5. Learnable and Adaptive Wavelet Parameters
Learnability is a critical extension over classical, fixed wavelet transforms:
- Trainable Wavelet Coefficients: In LMWT, all transform coefficients (5, 6, 7, 8 per scale and dimension) are fully trainable, initialized near Haar values and adapted via backpropagation to optimize the decomposition for the data and task (Kiruluta et al., 8 Apr 2025).
- Learned vs. Fixed Filter Banks: Adaptive strategies for wavelet filters include direct parameterization with quadrature-mirror constraints, orthogonal parameterizations (e.g., via Givens rotations), and learning via lifting schemes (Zhuang et al., 2022).
- Position and Scale Embedding: Positional encodings can be generalized by using discrete wavelet transforms over position indices with learnable scales and shifts, providing length-extrapolating, multi-scale-aware bias terms in attention (Oka et al., 4 Feb 2025).
Learned wavelet parameters enable models to flexibly trade off between localized and global features, modifying the energy compaction and interpretability of the resulting representations.
6. Empirical Results and Applications
Wavelet-token embedding has shown broad empirical advantages:
- Sequence Modeling: In machine translation (WMT16 En→De), LMWT matched baseline BLEU scores (27.2 vs 27.8) at 30–50% higher training speed (Kiruluta et al., 8 Apr 2025). Interpretability is demonstrated through learned coefficient heatmaps exhibiting structured multi-scale patterns.
- Time Series Forecasting: Discrete, wavelet-token approaches such as WaveToken outperform foundation models and deep learning baselines across 42 datasets, reflecting improved quantile losses, point error, and spectral metrics (Masserano et al., 2024). W-Transformers (MODWT plus local transformers) also rank first on classical forecasting metrics on seven benchmarks (Sasal et al., 2022).
- Vision: On ImageNet-1K, wavelet-based tokenizers increase throughput and improve top-1 accuracy relative to patch-based ViTs, especially for large images and small token counts (Zhu et al., 2024, Yao et al., 2022). Spectral Image Tokenizer methods facilitate partial decoding, multiscale upsampling, and interactive editing (Esteves et al., 2024).
- Dynamical Systems and Operator Learning: Multi-scale Wavelet Transformers demonstrate reduced error and spectral bias in multi-step forecasts on Navier–Stokes and climate data (Wang et al., 1 Feb 2026).

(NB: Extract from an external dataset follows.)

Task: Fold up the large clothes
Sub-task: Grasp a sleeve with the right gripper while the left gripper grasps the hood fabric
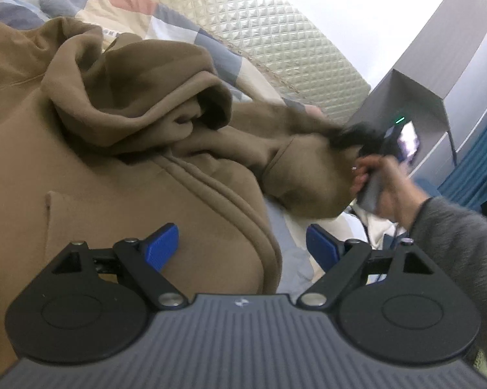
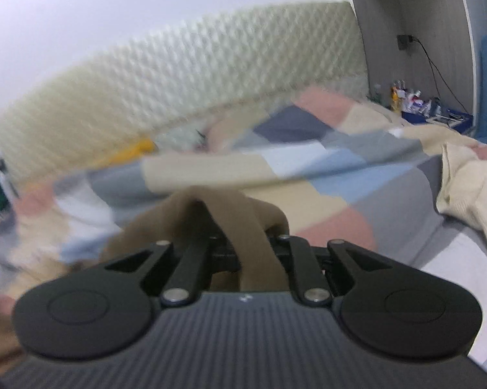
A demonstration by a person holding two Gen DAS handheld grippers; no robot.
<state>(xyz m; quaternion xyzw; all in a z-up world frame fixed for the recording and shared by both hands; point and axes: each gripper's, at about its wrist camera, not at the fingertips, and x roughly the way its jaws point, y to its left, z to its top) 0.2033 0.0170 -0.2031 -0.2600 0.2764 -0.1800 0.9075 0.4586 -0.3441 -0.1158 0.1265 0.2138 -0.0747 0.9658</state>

- Language: HRTs surpass BERT/GPT-style baselines on GLUE, SuperGLUE, and LRA by 3–6 points, with substantial efficiency gains. Wavelet GPT achieves up to 85% reduction in pretraining steps required for equivalent performance across modalities, with no increase in parameter count for fixed kernels (Verma, 2024, Sar et al., 24 Sep 2025).
7. Interpretability and Theoretical Implications
Hierarchically organized wavelet coefficients yield interpretable, physically and linguistically meaningful representations:
- Visualization: Learned wavelet coefficients reveal scale-specific activation patterns. Fine scales correspond to localized, high-frequency regions (e.g., token-level syntactic features, image textures), while coarse scales encode long-range dependencies and global context (Kiruluta et al., 8 Apr 2025, Esteves et al., 2024).
- Decomposition-Driven Generalization: The energy-compacting property of wavelets enables compact vocabularies (e.g., 1024 tokens) sufficient for high-fidelity modeling and generalization across in- and out-of-domain tasks (Masserano et al., 2024).
- Extrapolative Capacity: Multi-scale, wavelet-inspired positional encodings allow transformers to extrapolate to sequences much longer than the training regime without truncating the receptive field or introducing bias decay (Oka et al., 4 Feb 2025).
The wavelet-token embedding paradigm systematically aligns transformer computations with the inherent multi-resolution structure observed in language, vision, time series, and dynamical systems, providing both computational efficiency and modeling fidelity through explicit, learnable multiscale representations.